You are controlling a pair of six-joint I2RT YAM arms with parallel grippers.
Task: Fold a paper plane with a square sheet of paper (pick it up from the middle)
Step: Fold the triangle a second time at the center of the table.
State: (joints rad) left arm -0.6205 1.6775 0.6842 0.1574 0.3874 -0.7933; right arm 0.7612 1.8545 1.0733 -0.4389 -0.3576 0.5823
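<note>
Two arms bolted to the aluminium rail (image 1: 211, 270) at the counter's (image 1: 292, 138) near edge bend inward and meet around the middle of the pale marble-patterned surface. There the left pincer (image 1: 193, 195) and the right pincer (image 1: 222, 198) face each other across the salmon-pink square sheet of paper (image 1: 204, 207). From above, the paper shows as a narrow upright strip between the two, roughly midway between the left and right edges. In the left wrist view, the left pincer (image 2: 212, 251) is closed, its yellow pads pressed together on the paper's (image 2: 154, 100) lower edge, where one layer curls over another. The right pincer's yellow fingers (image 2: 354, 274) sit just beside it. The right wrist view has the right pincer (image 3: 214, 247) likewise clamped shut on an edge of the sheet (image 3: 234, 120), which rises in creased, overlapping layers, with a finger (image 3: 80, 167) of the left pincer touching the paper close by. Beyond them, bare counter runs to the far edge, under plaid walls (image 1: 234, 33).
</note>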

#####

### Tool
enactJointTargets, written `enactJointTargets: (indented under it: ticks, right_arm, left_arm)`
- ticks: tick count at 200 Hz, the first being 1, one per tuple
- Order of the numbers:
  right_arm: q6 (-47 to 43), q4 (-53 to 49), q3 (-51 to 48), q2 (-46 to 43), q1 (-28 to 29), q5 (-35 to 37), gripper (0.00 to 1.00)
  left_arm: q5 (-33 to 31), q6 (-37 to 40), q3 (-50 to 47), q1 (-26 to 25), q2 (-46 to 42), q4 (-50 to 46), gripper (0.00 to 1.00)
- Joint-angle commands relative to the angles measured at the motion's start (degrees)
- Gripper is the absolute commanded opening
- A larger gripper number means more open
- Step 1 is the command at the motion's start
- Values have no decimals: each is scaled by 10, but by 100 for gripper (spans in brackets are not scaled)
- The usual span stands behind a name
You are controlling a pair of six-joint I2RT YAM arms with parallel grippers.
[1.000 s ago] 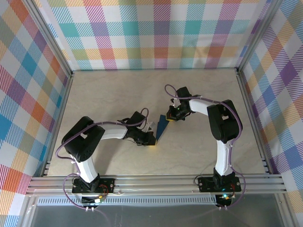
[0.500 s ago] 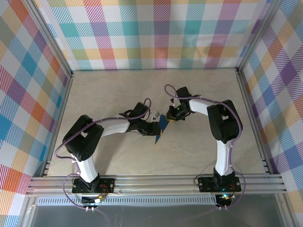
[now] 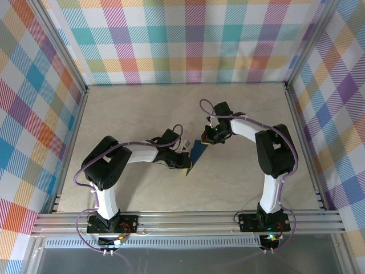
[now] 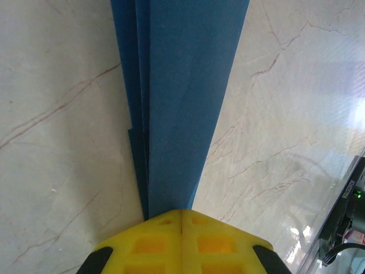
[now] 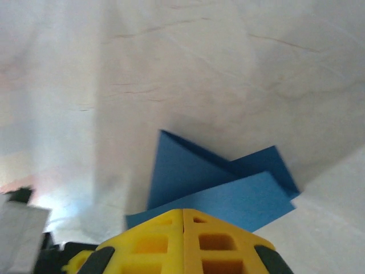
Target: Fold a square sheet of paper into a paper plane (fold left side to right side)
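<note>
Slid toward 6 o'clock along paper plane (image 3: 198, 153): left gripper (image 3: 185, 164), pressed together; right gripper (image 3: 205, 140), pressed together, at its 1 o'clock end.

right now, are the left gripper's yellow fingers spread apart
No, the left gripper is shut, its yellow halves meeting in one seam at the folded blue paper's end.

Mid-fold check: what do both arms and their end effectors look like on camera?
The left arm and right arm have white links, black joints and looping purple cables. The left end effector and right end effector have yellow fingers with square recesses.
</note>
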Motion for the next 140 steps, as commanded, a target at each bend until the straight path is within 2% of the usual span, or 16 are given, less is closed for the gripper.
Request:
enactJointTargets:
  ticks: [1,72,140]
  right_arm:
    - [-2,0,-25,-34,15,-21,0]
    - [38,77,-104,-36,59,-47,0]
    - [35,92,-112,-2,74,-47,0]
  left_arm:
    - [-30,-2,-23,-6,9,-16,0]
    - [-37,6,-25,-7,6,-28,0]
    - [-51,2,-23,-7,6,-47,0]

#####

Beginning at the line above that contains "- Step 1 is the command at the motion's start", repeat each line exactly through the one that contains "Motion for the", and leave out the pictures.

- Step 1 is the command at the motion's start
- Values have no decimals: each is scaled by 10, but by 100 for gripper (spans in brackets are not scaled)
- The usual span stands behind a name
You are controlling a pair of six-joint I2RT YAM arms with parallel grippers.
[1.000 s ago] 
[0.500 s ago] 
[now] 
[now] 
[now] 
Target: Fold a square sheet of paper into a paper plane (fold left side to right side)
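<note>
Slid toward 6 o'clock along paper plane (image 3: 198, 153): left gripper (image 3: 185, 164), pressed together; right gripper (image 3: 205, 140), pressed together, at its 1 o'clock end.

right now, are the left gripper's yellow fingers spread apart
No, the left gripper is shut, its yellow halves meeting in one seam at the folded blue paper's end.

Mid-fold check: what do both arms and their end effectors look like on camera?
The left arm and right arm have white links, black joints and looping purple cables. The left end effector and right end effector have yellow fingers with square recesses.
</note>
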Motion for the next 140 steps, as commanded, a target at each bend until the straight path is within 2% of the usual span, or 16 are given, less is closed for the gripper.

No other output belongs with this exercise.